- **ASSIGNMENT**:
Each line below from the one containing "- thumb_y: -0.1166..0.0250" through the one containing "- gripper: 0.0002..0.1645" should be output exactly as it stands, and no other line should appear.

- **EXCERPTED RECORDS**:

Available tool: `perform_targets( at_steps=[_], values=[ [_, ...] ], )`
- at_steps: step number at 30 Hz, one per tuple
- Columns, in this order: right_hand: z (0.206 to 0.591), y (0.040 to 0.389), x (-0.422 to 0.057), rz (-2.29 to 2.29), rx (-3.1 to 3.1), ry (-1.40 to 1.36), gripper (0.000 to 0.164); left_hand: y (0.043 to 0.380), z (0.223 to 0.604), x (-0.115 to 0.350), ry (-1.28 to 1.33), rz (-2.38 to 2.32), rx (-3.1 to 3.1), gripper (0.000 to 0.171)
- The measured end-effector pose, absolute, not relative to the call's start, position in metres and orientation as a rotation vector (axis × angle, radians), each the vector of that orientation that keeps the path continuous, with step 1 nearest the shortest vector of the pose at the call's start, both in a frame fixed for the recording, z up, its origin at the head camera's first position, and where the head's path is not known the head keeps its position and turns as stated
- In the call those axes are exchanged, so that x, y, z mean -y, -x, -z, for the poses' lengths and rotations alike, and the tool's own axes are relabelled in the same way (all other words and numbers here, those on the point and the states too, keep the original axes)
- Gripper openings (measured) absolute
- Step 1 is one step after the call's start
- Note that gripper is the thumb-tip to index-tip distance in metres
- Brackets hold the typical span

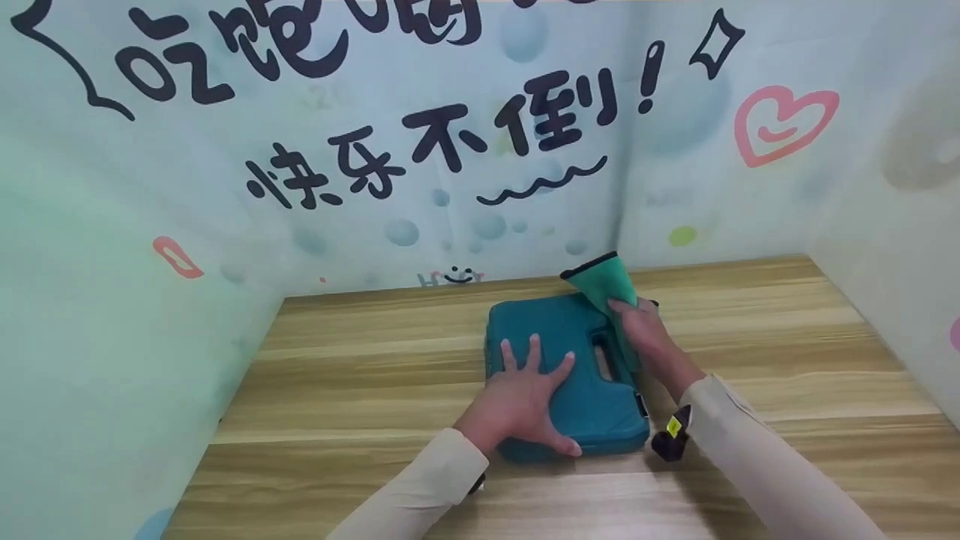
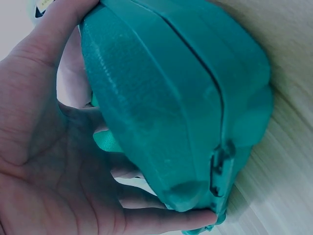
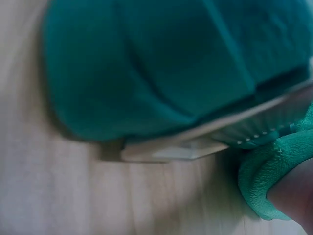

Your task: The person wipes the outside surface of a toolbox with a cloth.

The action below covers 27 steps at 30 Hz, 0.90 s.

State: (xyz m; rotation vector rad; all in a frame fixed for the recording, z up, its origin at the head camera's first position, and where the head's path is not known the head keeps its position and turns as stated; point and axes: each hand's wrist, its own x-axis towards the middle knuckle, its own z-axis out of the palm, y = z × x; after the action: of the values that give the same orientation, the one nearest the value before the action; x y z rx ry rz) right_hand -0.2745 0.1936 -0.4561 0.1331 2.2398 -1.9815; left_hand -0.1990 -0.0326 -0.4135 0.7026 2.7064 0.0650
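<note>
While my spread left hand (image 1: 521, 401) is resting on teal case (image 1: 596, 411), my right hand (image 1: 651, 337) is grasping green cloth (image 1: 606, 281); I'm judging firm bracing, even strokes best.

From my feed I read the case (image 1: 596, 416) as hard plastic, its broad face finely grained and mostly matt, its rim smoother. The latch (image 2: 221, 169) looks plastic too. The cloth (image 1: 602, 280) appears soft, fuzzy and matt, with a flat dark edging (image 1: 590, 265). I see a wood-grained surface (image 1: 367, 390), smooth, faintly glossy near the front. The printed backdrop (image 1: 360, 240) looks smooth, lightly creased; I can't tell fabric from film.
</note>
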Motion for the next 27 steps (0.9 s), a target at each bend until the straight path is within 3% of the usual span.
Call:
perform_targets(
  at_steps=[13, 27],
  values=[
    [0.462, 0.263, -0.194, 2.043, -2.249, -0.111, 0.052, 0.201, 0.417, 0.034, -0.752, -0.103, -2.711, 0.122],
    [0.465, 0.208, -0.194, 2.061, -2.217, -0.169, 0.052, 0.201, 0.419, 0.034, -0.735, -0.064, -2.740, 0.124]
  ],
)
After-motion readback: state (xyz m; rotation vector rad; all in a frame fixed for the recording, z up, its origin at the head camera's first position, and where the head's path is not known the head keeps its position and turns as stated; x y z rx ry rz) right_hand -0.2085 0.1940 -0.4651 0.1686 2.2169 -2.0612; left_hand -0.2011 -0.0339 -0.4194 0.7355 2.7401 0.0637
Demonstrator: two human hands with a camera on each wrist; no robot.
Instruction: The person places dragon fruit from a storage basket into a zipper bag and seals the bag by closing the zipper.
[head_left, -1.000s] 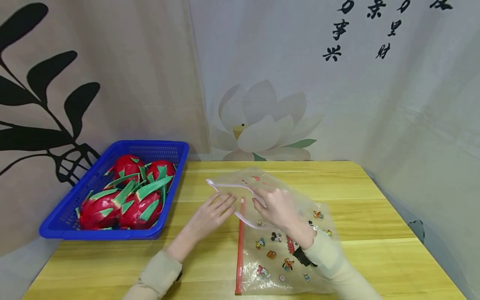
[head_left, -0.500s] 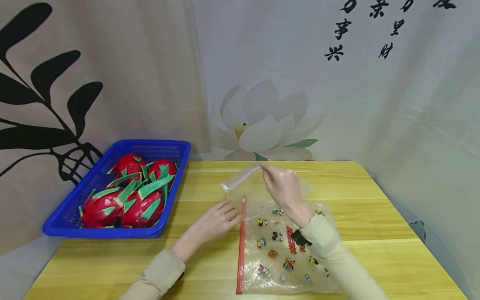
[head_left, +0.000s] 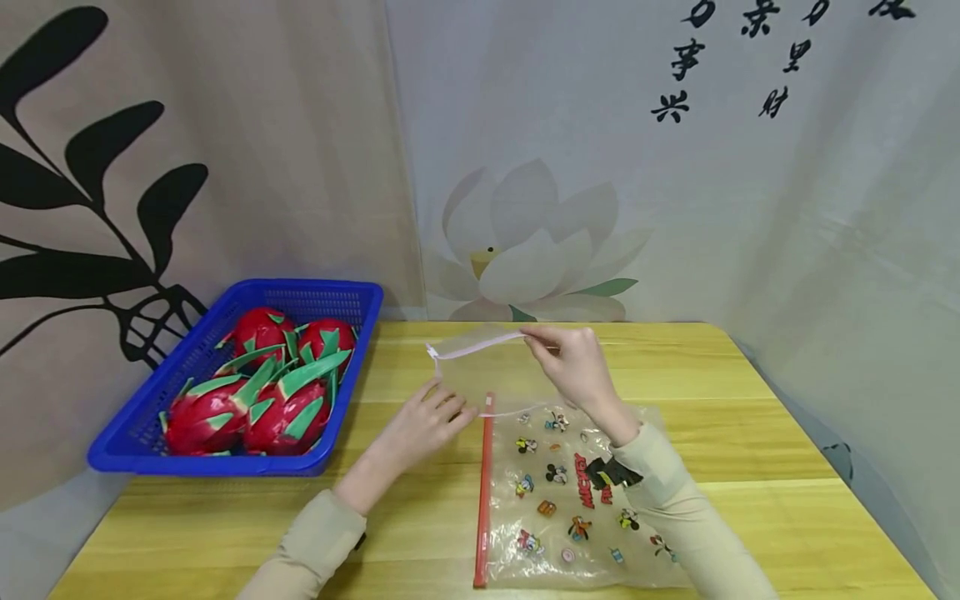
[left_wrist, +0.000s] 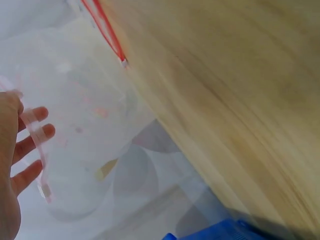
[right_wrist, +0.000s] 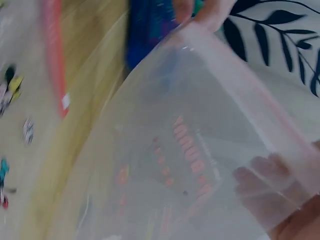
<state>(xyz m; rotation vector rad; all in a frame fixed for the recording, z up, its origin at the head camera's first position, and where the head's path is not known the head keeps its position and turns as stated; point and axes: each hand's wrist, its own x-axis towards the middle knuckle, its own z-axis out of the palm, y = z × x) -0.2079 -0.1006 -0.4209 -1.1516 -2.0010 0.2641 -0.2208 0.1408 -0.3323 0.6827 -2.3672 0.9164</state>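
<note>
A clear plastic zip bag [head_left: 487, 371] with a pale lilac zip strip is held up over the table, its mouth parted toward the left. At the far edge of the mouth, my right hand [head_left: 573, 367] pinches the strip; in the right wrist view its fingers [right_wrist: 270, 180] show through the film. Lower down, my left hand [head_left: 435, 421] holds the near edge at the mouth, with thumb and fingers at the bag's edge. Faint red print [right_wrist: 192, 155] marks the film. Beneath lies a second clear bag [head_left: 555, 533] with cartoon figures and a red zip strip [head_left: 482, 500].
To the left stands a blue plastic basket [head_left: 206, 467] with several red dragon fruits [head_left: 285, 417] with green scales. All of it rests on a wooden table [head_left: 757, 467]. Behind hangs a printed cloth [head_left: 555, 125] with a lotus and dark leaves.
My right hand has gone from lying over the bag to lifting its far edge up and away. The mouth now stands open, and my left hand keeps near the same place.
</note>
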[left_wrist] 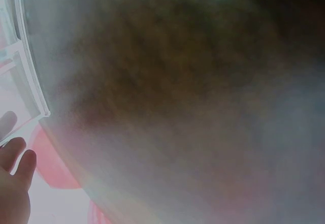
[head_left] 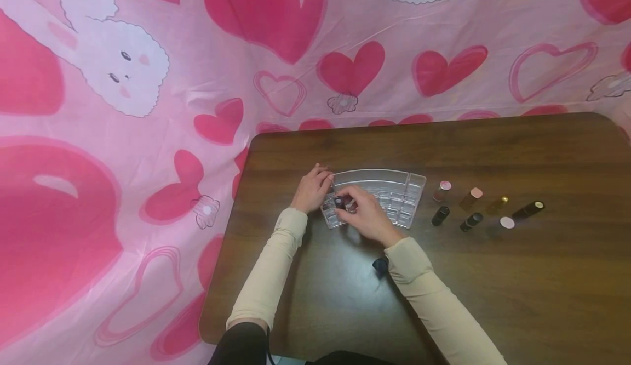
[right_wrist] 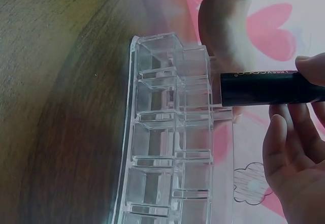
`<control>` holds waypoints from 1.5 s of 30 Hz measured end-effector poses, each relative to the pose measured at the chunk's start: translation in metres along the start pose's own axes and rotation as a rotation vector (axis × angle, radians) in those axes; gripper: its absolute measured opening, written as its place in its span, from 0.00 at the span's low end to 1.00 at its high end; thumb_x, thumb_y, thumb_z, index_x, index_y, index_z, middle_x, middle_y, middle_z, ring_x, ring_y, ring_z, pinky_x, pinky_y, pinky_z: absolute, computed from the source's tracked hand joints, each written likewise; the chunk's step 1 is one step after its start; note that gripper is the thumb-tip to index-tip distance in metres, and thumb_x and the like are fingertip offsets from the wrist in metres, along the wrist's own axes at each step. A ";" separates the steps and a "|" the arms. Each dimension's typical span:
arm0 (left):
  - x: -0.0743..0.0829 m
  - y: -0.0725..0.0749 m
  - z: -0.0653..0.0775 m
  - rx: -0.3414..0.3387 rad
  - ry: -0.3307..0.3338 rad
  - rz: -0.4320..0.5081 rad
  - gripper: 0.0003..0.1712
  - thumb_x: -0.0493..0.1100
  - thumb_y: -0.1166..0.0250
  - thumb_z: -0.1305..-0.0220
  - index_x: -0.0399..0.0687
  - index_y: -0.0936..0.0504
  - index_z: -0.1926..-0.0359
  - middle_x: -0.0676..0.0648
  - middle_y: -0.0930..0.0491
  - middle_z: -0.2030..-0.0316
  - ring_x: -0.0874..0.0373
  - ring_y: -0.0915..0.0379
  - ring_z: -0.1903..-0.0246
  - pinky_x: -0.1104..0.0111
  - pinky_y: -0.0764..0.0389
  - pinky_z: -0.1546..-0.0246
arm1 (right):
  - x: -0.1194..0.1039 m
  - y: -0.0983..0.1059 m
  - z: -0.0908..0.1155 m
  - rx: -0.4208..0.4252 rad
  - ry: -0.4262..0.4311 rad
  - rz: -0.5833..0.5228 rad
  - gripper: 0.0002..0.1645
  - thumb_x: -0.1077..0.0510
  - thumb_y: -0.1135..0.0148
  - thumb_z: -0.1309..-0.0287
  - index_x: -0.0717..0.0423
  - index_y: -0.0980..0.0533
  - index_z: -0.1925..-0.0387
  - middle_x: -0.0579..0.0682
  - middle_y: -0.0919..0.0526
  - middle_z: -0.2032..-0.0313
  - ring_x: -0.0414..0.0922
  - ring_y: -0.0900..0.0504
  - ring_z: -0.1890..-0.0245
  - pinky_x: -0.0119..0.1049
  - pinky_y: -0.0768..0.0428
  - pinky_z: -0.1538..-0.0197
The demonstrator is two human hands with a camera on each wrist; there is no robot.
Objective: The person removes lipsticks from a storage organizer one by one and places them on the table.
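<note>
A clear plastic organizer [head_left: 377,176] with small stepped compartments lies on the table. My right hand [head_left: 367,216] pinches a black lipstick tube [right_wrist: 259,88] between thumb and fingers over the organizer's left end. In the right wrist view the tube's flat end points at the back row of compartments [right_wrist: 195,99]; whether it touches a wall I cannot tell. At the organizer's left side rests my left hand [head_left: 311,189], its fingertips at the back left corner. The left wrist view shows extended fingers [left_wrist: 25,168] beside the clear wall [left_wrist: 30,76]; much there is blurred.
Right of the organizer stand several cosmetic tubes: a pink-topped one [head_left: 445,189], a square-capped one [head_left: 475,194], a gold-topped one [head_left: 503,201], black ones [head_left: 440,216], and a pale round-topped one [head_left: 506,223]. A pink heart-print cloth [head_left: 276,96] hangs behind the brown table [head_left: 557,277].
</note>
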State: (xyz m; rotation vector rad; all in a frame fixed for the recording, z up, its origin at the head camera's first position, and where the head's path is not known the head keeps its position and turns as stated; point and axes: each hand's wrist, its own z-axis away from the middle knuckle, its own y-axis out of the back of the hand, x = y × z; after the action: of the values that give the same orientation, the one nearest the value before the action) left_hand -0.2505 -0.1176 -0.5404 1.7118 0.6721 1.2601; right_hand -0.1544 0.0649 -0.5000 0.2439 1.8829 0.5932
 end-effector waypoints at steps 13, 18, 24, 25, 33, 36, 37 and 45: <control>0.002 0.002 0.002 -0.022 0.025 0.017 0.28 0.59 0.58 0.27 0.51 0.21 0.43 0.46 0.29 0.34 0.51 0.49 0.26 0.50 0.42 0.29 | -0.001 0.007 0.001 -0.003 -0.018 -0.018 0.19 0.61 0.29 0.49 0.57 0.24 0.55 0.52 0.18 0.59 0.46 0.21 0.61 0.43 0.19 0.58; 0.003 0.002 0.002 -0.017 0.027 0.019 0.28 0.59 0.58 0.27 0.50 0.21 0.43 0.46 0.29 0.35 0.51 0.49 0.26 0.50 0.41 0.29 | -0.001 0.009 0.002 0.008 -0.007 -0.034 0.19 0.62 0.29 0.50 0.57 0.24 0.55 0.52 0.18 0.60 0.46 0.21 0.62 0.41 0.20 0.59; 0.003 0.002 0.002 0.010 0.007 0.013 0.27 0.58 0.57 0.27 0.50 0.20 0.45 0.46 0.27 0.36 0.50 0.46 0.27 0.51 0.40 0.30 | -0.002 0.013 0.002 0.021 0.010 -0.038 0.18 0.63 0.29 0.50 0.60 0.24 0.56 0.53 0.18 0.62 0.45 0.21 0.63 0.41 0.19 0.59; 0.002 0.001 0.002 0.014 0.004 0.011 0.26 0.58 0.56 0.27 0.50 0.20 0.45 0.46 0.26 0.36 0.50 0.46 0.27 0.51 0.39 0.30 | -0.002 0.014 0.002 0.022 0.011 -0.035 0.18 0.63 0.29 0.50 0.60 0.24 0.56 0.53 0.19 0.62 0.45 0.21 0.63 0.40 0.19 0.59; 0.005 0.003 0.003 0.001 0.003 0.013 0.26 0.57 0.56 0.27 0.48 0.21 0.44 0.45 0.27 0.36 0.49 0.47 0.27 0.51 0.39 0.30 | -0.002 0.019 0.004 0.043 0.032 -0.028 0.17 0.62 0.29 0.50 0.60 0.24 0.58 0.53 0.19 0.65 0.45 0.20 0.65 0.38 0.19 0.61; 0.006 0.004 0.003 -0.001 0.004 0.008 0.26 0.56 0.56 0.27 0.48 0.21 0.43 0.45 0.27 0.36 0.49 0.47 0.27 0.51 0.39 0.30 | -0.002 0.021 0.004 0.047 0.024 -0.026 0.17 0.62 0.29 0.50 0.59 0.25 0.58 0.53 0.18 0.65 0.45 0.20 0.66 0.39 0.19 0.61; 0.006 0.004 0.003 -0.001 0.004 0.009 0.26 0.56 0.56 0.27 0.48 0.21 0.43 0.44 0.27 0.36 0.49 0.47 0.27 0.51 0.40 0.30 | -0.002 0.022 0.004 0.049 0.023 -0.026 0.17 0.62 0.29 0.50 0.59 0.25 0.58 0.53 0.18 0.66 0.45 0.20 0.66 0.40 0.18 0.61; 0.006 0.005 0.003 0.006 -0.008 -0.010 0.26 0.56 0.56 0.27 0.48 0.20 0.44 0.45 0.26 0.37 0.48 0.45 0.27 0.51 0.38 0.30 | -0.003 0.029 0.005 0.083 0.035 -0.034 0.17 0.63 0.28 0.51 0.61 0.25 0.60 0.54 0.19 0.65 0.46 0.19 0.66 0.42 0.18 0.60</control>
State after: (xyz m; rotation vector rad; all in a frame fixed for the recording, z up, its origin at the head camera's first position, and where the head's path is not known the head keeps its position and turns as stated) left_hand -0.2464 -0.1161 -0.5341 1.7152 0.6799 1.2452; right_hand -0.1520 0.0897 -0.4848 0.2569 1.9439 0.4996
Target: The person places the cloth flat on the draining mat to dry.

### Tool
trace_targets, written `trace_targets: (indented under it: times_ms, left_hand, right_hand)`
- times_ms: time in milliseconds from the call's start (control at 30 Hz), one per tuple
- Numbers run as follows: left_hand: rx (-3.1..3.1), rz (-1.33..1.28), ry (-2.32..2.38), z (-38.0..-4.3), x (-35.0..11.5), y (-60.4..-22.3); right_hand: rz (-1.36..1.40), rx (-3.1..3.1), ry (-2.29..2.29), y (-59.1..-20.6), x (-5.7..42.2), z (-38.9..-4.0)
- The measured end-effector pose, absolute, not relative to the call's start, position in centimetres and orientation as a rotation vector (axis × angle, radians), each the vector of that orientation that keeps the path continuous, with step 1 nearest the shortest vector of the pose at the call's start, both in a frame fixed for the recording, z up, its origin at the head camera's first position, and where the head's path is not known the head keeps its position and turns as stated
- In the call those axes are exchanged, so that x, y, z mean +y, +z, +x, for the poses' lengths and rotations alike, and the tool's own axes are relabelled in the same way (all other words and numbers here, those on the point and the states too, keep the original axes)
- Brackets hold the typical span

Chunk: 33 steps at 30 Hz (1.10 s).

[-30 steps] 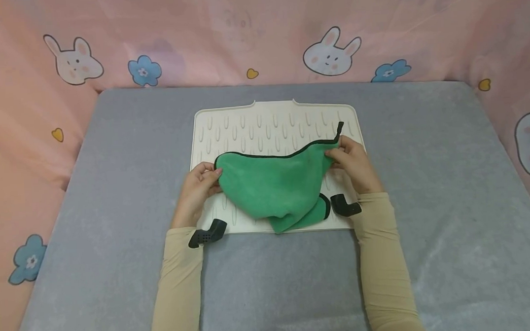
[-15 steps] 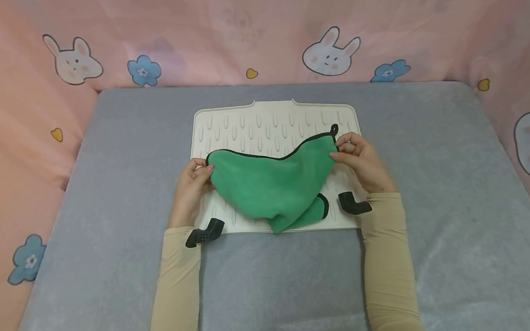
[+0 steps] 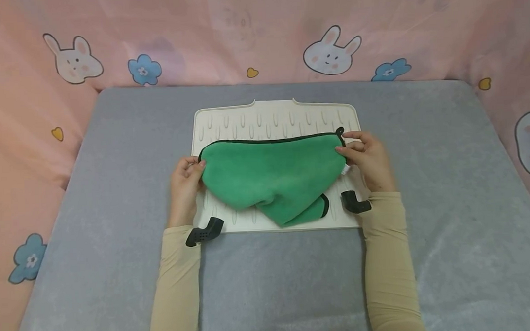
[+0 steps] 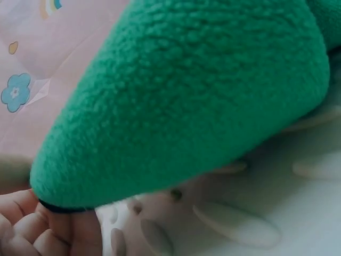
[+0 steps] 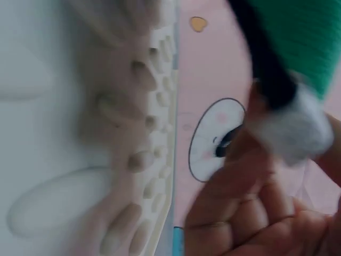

- **EXERCISE ANSWER**:
  - thumb_y: -0.1166..0.0250
  - thumb_z: -0.1305..-0.0220
  - index_x: -0.0399..0.0687
  - index_y: -0.0936..0.0504
  - index_z: -0.1926..-0.0359
  - middle_x: -0.0676..0.0648
  - middle_y: -0.0930..0.0491
  - middle_z: -0.2030..-0.0316
  - ring_x: -0.0874..0.0373
  - ring_y: -0.0915..0.0379
  - ring_z: -0.1903..-0.0246
  - pinky_x: -0.1104..0.0111
  - pinky_y: -0.0764..0.0389
  - pinky_z: -0.1546..-0.0246
arm1 (right):
  - x: -0.1194..0.1039 m
  - y: -0.0983..0.1059 m
  - z: -0.0908..0.1155 m
  - rx: -0.4208..0.4252 rad
  - ry: -0.4262..0.4311 rad
  - rz: -0.5833..0.5228 rad
  - gripper: 0.0002..0.1645

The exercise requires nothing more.